What's the crawler page limit, and what happens on very large sites?

The broken links and mixed content crawler visits up to 5,000 pages per monitor per run. If your site has more, we crawl the first 5,000 reachable pages and stop.

Why there's a limit

Two reasons:

  1. Fair use across customers: a single crawler worker running for hours on one enormous site would delay every other customer's crawl.
  2. Diminishing returns: for most sites, the first few thousand pages include the homepage, navigation, primary landing pages, and the most-linked content. Issues in those pages affect most visitors. Issues on page 10,000 of a product catalogue rarely affect SEO or user experience to the same degree.

What gets crawled

The crawler starts from your monitor URL and follows internal links. It respects robots.txt (unless you've disabled that in the monitor settings) and nofollow. It skips assets (images, CSS, JS) unless you have the relevant check enabled.

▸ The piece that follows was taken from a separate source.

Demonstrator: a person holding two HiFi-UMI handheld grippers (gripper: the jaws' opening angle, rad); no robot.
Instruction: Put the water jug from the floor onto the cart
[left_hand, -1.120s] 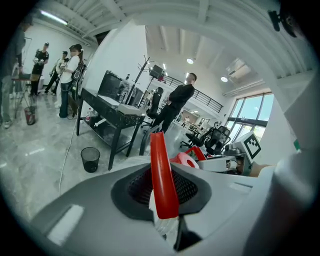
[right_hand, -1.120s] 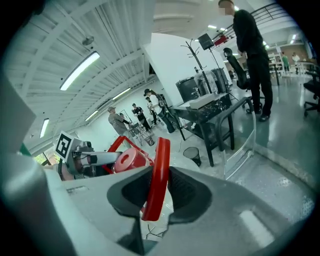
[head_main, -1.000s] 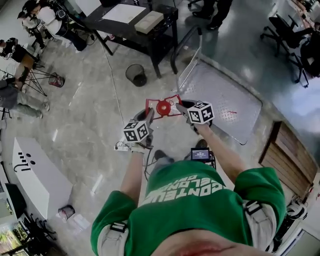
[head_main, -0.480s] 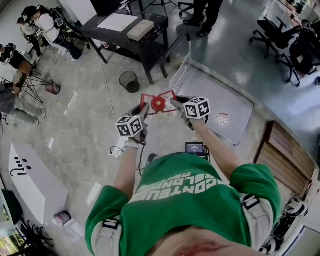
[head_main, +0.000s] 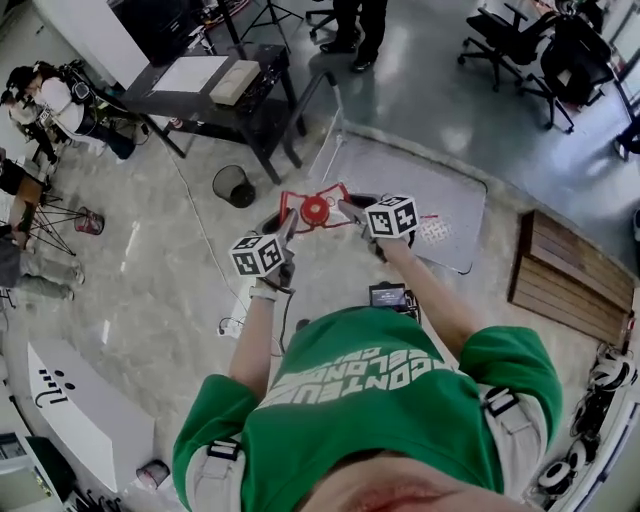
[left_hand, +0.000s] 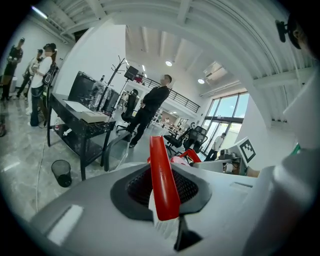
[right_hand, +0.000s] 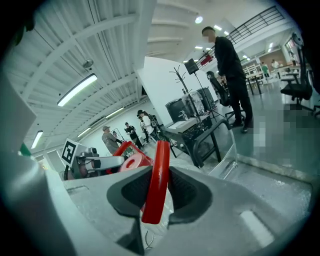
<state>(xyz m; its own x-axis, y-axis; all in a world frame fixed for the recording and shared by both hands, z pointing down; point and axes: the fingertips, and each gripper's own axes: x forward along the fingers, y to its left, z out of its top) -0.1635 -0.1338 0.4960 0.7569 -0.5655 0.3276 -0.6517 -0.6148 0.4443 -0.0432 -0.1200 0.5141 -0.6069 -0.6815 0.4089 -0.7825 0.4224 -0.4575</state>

Strategies for very large sites

If you genuinely need more coverage, a few patterns work well:

  • Use the sitemap monitor instead. The sitemap check takes your site's sitemap and verifies each URL independently, which scales differently from a crawler.
  • Split by section. Add multiple monitors, each anchored at a subsection of your site (example.com/blog, example.com/products, etc.). Each gets its own 5,000-page budget, so a 20,000-page site is covered in four monitors.
  • Prioritize with the sitemap. If you care most about specific URLs, make sure those appear in your sitemap and use sitemap monitoring on top of broken links.

Increasing the limit

For most sites, 5,000 pages is more than enough. If you have a clear case where it isn't (a news archive of 100,000 articles, a large product catalogue, etc.) contact support and we can discuss options.

The 20-minute crawler time limit

There's also a 20-minute time budget per crawl. Very slow sites can hit this before the 5,000-page limit. You can tune the crawler speed in the monitor's Broken Links settings to balance time-per-page against total throughput.